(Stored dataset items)
____________
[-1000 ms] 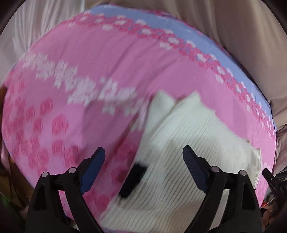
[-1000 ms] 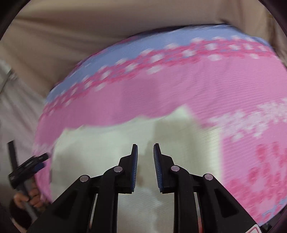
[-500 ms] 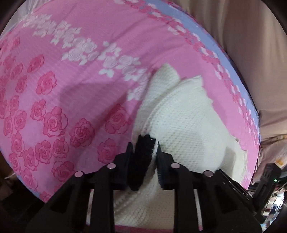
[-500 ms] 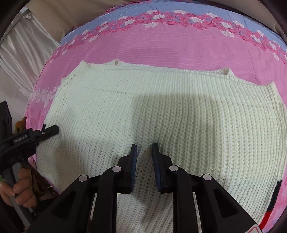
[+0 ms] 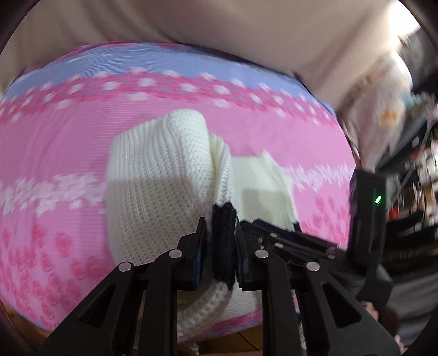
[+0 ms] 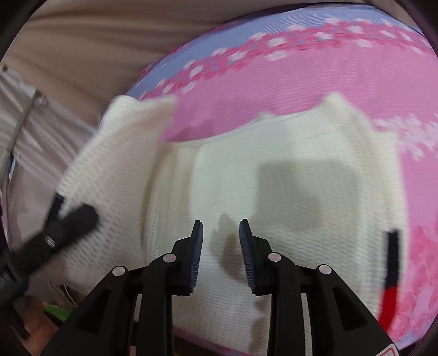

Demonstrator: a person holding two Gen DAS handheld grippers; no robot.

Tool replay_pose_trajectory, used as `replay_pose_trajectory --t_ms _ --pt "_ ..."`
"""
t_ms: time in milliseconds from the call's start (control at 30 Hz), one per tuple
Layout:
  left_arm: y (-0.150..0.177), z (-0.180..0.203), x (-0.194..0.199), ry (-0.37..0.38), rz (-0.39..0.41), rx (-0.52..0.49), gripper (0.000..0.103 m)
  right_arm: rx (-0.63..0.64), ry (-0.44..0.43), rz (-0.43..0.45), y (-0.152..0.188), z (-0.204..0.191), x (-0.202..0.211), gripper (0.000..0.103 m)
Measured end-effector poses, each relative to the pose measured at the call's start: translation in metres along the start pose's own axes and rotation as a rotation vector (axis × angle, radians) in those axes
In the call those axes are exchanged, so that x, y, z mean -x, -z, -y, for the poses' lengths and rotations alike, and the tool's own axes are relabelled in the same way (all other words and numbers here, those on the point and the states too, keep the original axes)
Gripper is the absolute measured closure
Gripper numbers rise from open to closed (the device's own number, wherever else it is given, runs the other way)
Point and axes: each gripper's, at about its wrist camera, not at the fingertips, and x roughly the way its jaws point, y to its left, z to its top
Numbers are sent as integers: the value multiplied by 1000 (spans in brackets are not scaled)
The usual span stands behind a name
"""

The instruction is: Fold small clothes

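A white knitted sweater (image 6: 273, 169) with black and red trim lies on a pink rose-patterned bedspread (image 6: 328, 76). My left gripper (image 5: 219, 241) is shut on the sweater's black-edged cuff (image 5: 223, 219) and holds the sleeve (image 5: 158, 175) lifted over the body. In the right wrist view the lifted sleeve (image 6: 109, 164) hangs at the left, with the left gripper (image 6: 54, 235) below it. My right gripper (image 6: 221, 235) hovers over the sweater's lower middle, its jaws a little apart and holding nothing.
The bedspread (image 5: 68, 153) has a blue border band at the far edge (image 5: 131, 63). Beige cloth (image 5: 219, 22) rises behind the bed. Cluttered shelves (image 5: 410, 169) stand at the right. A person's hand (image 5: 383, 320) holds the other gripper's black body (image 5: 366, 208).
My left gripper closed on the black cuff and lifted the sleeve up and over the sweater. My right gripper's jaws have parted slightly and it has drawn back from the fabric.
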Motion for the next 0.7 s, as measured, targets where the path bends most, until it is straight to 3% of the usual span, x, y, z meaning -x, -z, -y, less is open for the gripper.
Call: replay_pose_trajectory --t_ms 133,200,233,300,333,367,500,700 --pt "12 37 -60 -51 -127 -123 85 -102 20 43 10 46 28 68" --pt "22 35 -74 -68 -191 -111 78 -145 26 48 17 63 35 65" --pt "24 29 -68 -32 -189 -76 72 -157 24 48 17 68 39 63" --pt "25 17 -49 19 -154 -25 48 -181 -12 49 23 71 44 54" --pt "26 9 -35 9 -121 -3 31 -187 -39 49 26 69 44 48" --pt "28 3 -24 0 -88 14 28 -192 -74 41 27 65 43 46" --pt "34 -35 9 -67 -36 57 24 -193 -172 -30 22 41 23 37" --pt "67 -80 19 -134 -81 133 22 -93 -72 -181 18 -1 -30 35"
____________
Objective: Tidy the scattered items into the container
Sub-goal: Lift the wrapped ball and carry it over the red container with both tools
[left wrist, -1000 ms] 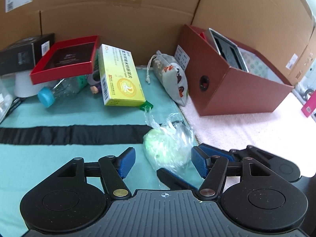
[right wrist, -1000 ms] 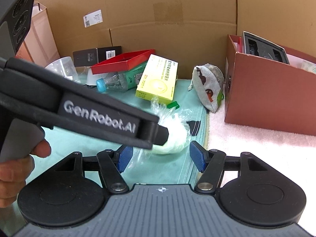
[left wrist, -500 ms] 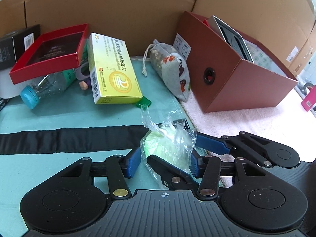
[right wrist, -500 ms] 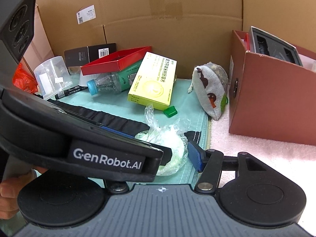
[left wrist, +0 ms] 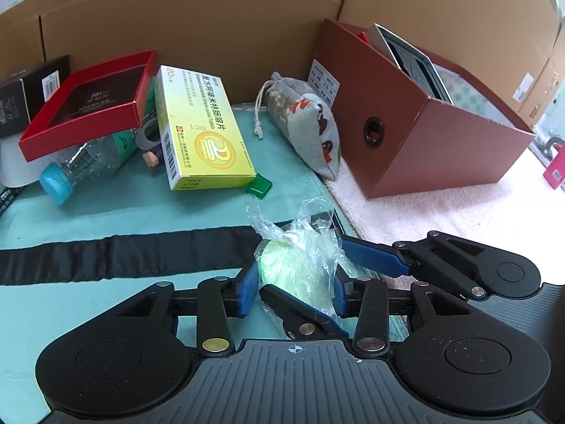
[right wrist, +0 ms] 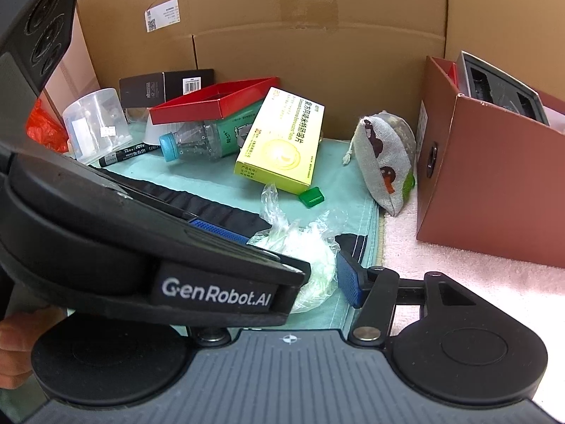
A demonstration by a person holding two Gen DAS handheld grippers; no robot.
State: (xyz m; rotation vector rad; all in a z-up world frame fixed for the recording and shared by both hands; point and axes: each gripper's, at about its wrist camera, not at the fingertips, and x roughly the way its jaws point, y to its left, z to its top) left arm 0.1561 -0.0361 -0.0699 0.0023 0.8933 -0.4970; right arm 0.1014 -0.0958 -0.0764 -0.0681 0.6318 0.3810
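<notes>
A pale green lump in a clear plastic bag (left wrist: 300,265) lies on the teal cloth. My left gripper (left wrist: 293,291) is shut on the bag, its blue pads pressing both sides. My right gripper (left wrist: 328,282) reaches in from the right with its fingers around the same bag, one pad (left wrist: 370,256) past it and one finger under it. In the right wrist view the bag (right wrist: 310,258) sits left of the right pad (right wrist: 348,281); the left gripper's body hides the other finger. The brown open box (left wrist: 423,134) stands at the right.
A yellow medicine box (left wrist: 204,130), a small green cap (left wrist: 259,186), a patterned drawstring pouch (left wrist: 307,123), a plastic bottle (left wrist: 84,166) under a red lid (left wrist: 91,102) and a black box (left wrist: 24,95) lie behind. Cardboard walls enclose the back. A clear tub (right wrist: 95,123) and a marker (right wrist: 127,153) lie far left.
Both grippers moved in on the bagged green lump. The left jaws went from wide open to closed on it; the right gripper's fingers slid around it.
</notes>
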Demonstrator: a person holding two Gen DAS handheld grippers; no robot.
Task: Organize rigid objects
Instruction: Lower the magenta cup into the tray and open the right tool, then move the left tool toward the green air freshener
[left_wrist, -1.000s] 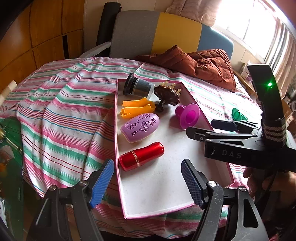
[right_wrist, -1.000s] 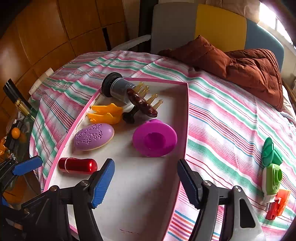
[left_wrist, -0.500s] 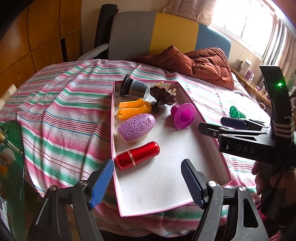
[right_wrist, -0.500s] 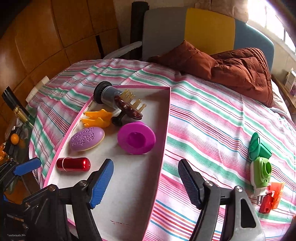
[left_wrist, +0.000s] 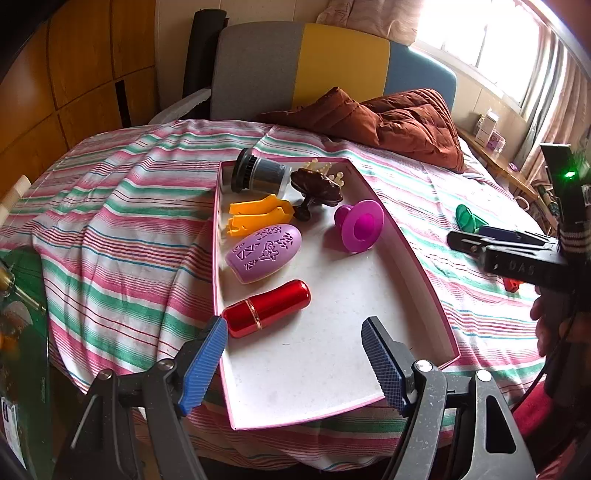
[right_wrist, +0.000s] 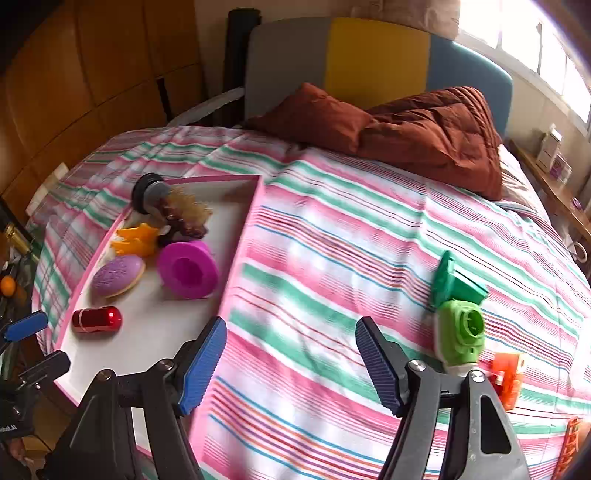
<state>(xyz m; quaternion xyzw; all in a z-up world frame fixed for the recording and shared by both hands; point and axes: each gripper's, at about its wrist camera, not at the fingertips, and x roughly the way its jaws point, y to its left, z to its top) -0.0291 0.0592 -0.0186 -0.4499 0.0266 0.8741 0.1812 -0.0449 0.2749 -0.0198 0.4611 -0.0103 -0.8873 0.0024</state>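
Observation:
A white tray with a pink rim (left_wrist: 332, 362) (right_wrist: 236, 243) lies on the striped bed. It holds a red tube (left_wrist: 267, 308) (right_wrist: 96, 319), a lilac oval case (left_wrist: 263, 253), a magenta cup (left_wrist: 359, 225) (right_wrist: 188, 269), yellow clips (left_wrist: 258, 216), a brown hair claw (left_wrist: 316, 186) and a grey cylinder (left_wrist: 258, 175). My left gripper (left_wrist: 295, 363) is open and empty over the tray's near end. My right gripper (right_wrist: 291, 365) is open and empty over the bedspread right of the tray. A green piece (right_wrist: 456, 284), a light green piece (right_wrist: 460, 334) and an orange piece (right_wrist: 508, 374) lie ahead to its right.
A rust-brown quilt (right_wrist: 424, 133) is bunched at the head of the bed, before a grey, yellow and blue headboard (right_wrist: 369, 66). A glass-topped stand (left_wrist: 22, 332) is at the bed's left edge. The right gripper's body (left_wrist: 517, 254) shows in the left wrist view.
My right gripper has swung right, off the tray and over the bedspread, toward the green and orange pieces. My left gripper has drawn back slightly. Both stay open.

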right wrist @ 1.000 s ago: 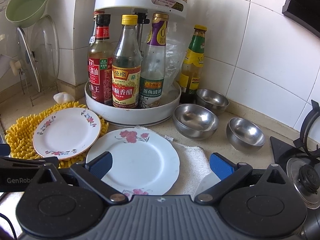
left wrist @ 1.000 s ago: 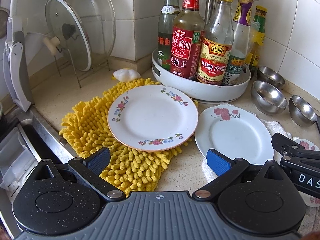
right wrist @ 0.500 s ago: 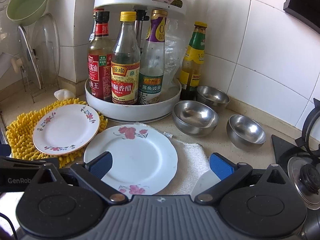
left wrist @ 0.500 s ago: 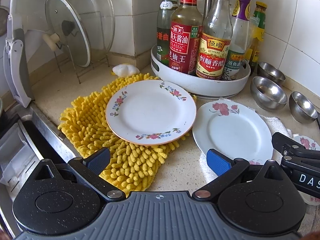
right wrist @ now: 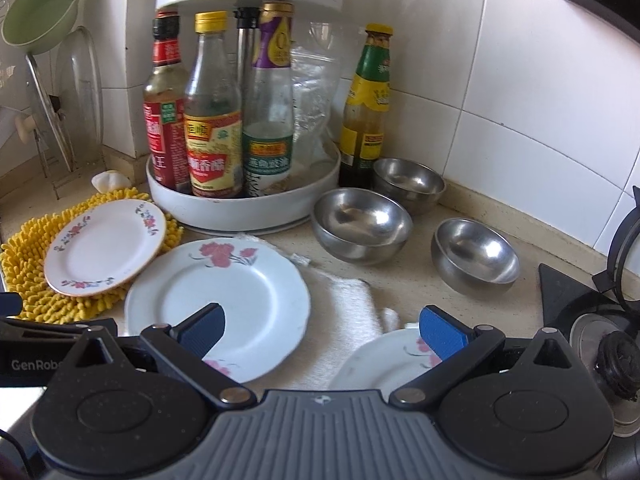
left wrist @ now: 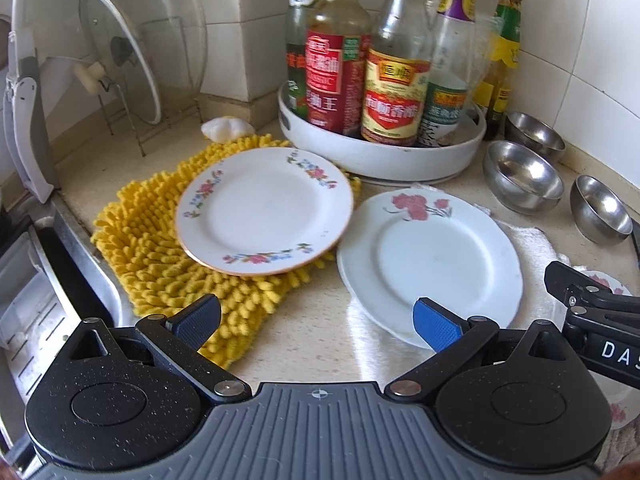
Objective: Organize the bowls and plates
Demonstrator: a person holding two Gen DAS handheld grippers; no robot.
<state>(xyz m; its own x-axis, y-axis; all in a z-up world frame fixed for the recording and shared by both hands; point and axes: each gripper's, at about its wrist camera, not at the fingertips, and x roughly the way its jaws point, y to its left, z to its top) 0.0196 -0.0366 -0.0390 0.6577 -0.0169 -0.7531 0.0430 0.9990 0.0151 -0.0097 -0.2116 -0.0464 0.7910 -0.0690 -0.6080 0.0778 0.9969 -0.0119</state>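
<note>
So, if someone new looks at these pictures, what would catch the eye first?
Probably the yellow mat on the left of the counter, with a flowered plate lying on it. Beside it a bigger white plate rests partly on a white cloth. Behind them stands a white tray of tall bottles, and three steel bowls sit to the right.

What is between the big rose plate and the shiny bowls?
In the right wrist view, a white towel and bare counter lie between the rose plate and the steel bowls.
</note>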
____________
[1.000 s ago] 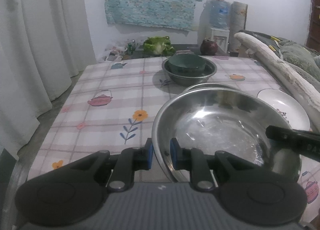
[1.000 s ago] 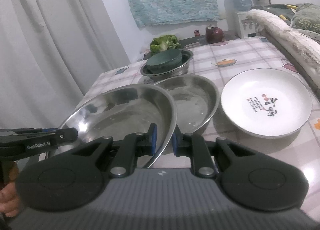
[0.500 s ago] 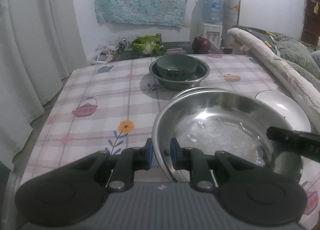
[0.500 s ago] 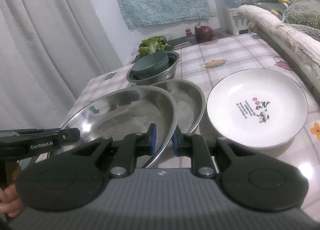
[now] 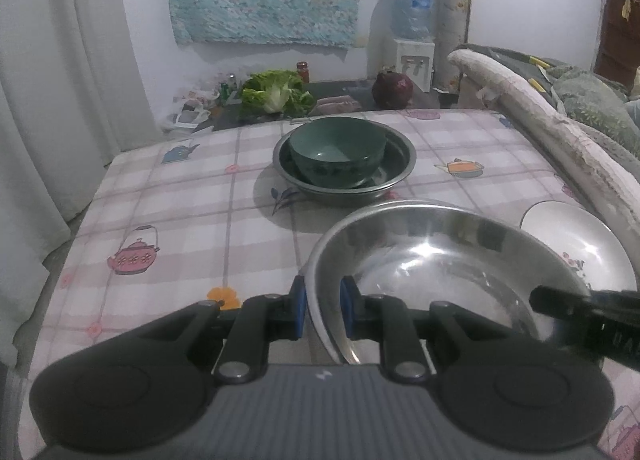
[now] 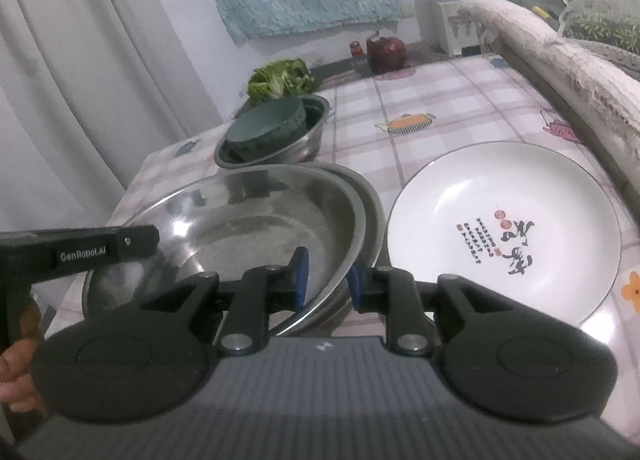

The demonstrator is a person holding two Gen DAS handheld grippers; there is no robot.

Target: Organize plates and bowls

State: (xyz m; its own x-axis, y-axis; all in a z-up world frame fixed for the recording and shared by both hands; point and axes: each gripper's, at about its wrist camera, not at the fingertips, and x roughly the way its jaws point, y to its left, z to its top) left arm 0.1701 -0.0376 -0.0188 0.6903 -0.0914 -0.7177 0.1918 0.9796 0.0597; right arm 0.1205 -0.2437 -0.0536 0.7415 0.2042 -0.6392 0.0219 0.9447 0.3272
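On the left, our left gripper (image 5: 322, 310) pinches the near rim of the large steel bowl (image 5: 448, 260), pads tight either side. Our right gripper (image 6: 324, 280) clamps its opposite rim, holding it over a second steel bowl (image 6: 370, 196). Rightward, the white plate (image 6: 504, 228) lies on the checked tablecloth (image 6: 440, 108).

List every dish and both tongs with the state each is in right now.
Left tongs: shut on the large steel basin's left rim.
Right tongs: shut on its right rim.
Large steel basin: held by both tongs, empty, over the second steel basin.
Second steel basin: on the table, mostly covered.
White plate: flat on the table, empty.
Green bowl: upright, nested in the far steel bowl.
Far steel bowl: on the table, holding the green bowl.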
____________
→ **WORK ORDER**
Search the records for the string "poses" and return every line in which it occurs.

→ **RESULT OF THE EXERCISE**
Measured end-effector poses, each relative to the pose measured at the call's start: translation in metres along the start pose's own axes and rotation as a rotation vector (axis × angle, radians) in those axes
In the call those axes are exchanged, so that x, y, z mean -x, -z, -y, for the poses' lengths and rotations alike, and the tool's own axes are relabelled in the same way (all other words and numbers here, those on the point and the states too, keep the original axes)

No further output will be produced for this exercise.